By using design methodology and UX approaches including persona construction, player journey mapping, usability study — observation, heuristic analysis, report analysis, I gained insights into what are the places that caused the frictions in STEEP’s onboarding. Based on the research insights and feedback, I redesigned the information architecture of player journey. This informs the final prototype design through exploring the ergonomics of a best viewing experience. The final prototypes are designed to showcase recommendation points.

However, there are certain limitations with this case study. The evaluation is not carried out with a group of participants, thus the result might fail to generalize across different demographics and player audience. For a more in-depth UX research, players from target audience group should be selected to join the test and be observed by UX researchers. In addition, the gaming interface did not cover all platforms: PlayStation, Xbox One, Microsoft Windows, Amazon Luna. Thus the design is not comprehensive enough to showcase the optimal experience across platforms.

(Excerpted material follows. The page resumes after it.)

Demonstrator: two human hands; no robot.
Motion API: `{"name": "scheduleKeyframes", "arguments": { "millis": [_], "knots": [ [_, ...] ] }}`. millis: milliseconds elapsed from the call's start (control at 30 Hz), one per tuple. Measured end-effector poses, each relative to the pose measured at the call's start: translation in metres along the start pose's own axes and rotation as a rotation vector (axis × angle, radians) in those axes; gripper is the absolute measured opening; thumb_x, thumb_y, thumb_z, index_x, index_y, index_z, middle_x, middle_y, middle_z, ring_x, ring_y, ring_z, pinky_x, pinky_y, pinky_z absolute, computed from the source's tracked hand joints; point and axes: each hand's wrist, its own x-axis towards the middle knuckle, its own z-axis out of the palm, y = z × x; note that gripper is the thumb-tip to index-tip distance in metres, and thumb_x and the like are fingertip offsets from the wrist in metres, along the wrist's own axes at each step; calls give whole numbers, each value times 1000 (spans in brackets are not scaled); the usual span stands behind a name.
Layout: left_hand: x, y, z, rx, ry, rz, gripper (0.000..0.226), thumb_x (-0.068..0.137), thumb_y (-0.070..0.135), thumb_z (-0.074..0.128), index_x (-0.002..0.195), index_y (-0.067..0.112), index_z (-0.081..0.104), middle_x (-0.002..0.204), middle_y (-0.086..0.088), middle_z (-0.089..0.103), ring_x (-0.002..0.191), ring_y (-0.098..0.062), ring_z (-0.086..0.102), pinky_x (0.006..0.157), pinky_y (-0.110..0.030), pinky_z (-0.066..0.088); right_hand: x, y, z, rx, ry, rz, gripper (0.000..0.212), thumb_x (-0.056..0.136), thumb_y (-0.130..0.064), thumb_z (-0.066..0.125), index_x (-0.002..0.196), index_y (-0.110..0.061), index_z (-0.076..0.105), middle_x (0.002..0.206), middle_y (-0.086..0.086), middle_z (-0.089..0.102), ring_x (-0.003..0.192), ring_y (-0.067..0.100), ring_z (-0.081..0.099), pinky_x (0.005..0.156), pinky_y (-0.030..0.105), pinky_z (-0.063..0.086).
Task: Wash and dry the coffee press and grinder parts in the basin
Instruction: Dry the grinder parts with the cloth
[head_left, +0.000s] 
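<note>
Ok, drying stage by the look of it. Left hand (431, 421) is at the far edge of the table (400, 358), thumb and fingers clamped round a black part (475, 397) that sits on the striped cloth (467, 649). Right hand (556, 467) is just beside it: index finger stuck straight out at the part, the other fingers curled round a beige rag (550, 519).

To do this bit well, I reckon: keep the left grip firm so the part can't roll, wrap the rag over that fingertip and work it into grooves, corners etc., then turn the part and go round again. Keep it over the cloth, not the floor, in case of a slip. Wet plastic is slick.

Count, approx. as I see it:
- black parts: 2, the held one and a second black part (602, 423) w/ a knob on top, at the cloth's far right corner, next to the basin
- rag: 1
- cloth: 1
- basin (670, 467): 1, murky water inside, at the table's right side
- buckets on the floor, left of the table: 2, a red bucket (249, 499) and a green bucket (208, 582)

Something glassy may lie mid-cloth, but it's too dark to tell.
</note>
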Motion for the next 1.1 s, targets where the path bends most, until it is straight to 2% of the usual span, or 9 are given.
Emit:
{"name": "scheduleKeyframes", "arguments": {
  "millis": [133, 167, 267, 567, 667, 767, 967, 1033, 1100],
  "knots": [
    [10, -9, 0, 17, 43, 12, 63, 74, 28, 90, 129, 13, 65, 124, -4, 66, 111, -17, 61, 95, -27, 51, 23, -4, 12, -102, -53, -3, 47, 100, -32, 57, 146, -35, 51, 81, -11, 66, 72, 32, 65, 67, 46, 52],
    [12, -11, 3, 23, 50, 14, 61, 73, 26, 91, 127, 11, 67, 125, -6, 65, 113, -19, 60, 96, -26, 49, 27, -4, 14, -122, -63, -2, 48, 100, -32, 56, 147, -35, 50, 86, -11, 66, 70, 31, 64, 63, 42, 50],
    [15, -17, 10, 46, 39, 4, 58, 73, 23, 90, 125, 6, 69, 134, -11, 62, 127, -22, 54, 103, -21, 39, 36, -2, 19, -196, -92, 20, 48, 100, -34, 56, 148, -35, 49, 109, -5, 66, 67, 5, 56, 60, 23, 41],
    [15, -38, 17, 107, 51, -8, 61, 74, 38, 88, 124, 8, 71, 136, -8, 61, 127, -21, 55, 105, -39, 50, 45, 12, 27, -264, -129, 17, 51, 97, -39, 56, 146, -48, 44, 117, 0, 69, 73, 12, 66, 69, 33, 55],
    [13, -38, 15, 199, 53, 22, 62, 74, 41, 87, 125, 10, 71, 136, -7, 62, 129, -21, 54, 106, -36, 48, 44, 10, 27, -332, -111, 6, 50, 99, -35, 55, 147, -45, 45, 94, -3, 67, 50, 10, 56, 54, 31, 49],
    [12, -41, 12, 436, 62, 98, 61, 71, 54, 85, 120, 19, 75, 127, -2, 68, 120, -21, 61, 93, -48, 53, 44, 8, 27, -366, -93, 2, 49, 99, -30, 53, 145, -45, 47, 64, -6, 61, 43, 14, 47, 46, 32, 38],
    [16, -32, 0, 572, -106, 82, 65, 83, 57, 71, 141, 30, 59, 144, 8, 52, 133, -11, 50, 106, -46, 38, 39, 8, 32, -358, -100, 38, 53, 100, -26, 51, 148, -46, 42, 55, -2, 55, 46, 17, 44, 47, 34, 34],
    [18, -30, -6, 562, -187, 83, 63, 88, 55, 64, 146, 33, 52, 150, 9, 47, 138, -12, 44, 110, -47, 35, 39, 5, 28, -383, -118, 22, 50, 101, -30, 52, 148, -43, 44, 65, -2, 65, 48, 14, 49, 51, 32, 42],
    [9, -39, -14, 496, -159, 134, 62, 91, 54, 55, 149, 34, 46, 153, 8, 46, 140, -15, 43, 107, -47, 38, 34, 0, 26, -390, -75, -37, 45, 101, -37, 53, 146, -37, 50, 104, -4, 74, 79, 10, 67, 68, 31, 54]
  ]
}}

Nonetheless, this case study shows some of my insights and suggestions towards STEEP and similar open-world sports video game design. This is an invaluable experience for me to go through the process and largely deepened my knowledge towards the game user experience of this genre. Hope it would be helpful for peer researchers and designers.

References:

Steep — SteamSpy — All the data and stats about Steam games

Video Game Design and User Experience (Video) (nngroup.com)

Heuristic Evaluation for Games: Usability Principles for Video Game Design

What are the Gestalt Principles? — updated 2023 | IxDF (interaction-design.org)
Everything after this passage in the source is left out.